Not all start-ups have an exit. In 2019, of those that did, the average was $243M dollars. On the surface, this seems like a substantial amount of money, but there are many factors that come into play for the individual working at the start-up or its founders. First, the chances of an exit are rare. In the last 10 years, there have been fewer than 300 IPOs per year. If you’re hoping that the company you work for will get acquired, those chances are less than 1 in 6 even after Series H funding. While the odds of an exit are grim, the picture would be more hopeful if companies failed or exited quickly. While the time it takes to exit depends on the industry, it is still a years-long gamble. Fintech companies tend to exit most quickly with an average of 4 years while hardware companies have taken as long as 16 years to achieve that elusive exit. Finally, if odds and time weren’t stacked against you, there’s the topic of equity. Setting aside the investors (venture capitalists and founders), the regular employees just don’t get a whole lot of equity. The offers I see for executive roles (non-founder, reporting to the CEO), typically are between 0.5% to 2% of the pool not counting the strike price (the amount of money you spend to own the shares outright before the exit). Most employees have the option to own far less than that - in the realm of 0.01% to 0.5%. In the event of an acquisition, these terms can change and usually against your favor. So, all of a sudden the expected value of what you can earn from joining a start-up or starting your own company is a gamble spread across many years with a high probability the company will go out of business.

In contrast, a person joining a large company can typically expect a higher base pay with a stock package that is about equal to their salary in restricted stock options spread over 4 years with new grants that arrive every year or two. The compounding effect of higher salary, regular stock grants, and (hopefully) increasing share price means that for most individuals their path to wealth is to join a large company.

If you’re still thinking about joining an unestablished start-up or starting your own company, then my advice is to do it now.
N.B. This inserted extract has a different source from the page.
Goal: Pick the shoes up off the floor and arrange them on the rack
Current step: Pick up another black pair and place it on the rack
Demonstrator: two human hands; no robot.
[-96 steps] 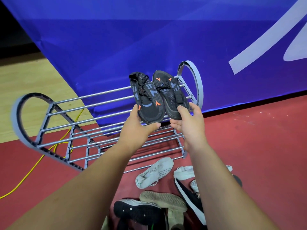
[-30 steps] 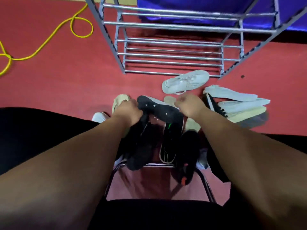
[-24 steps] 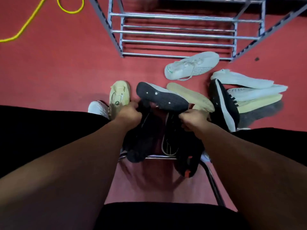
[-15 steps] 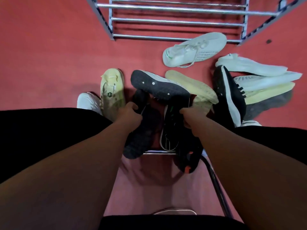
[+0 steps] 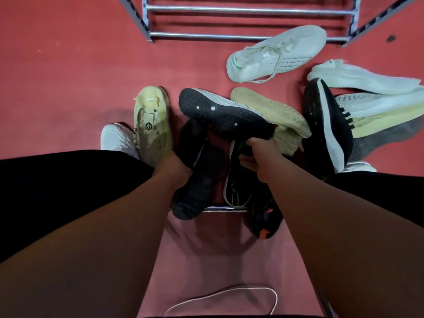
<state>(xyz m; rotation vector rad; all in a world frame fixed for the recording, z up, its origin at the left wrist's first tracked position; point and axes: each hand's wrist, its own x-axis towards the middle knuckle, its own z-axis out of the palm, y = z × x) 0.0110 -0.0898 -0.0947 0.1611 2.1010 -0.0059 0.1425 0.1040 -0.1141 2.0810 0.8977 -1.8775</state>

In the last 20 years, there have been three worldwide recessions and we’re in the midst of one right now. During these times, established companies struggle. The buildings, the employees, and all of the regular costs a company incurs are modeled for when things are going smoothly and when revenue offsets the costs of daily operations. When the revenue picture turns south, or in the current environment, completely evaporates for some ill-fated companies, the recession acts like a forest fire destroying companies indiscriminately. When companies do survive these times, they either did so because they had large cash balance sheets or they restructured their operating costs: layoffs, long-term lease commitments, and benefits.

Meanwhile, small or non-existent companies are fine during these times. They are already capitalized to make little or no money. As a result, the playing field has been leveled. History shows that some of the largest and most promising start-ups are often created during these times because as the incumbents get burned down to the ground new companies emerge from the cinder as green shoots. WeWork, AirBnB, Lyft, and Uber are just a few prominent examples that were created from the last recession.

Ultimately, there are many reasons to participate in a startup but clear-thinking people make such decisions because it’s fun to build new things and not because they are trying to get rich; but if you’re going to take the leap anyway for the wrong reason, do it now and you might just get lucky.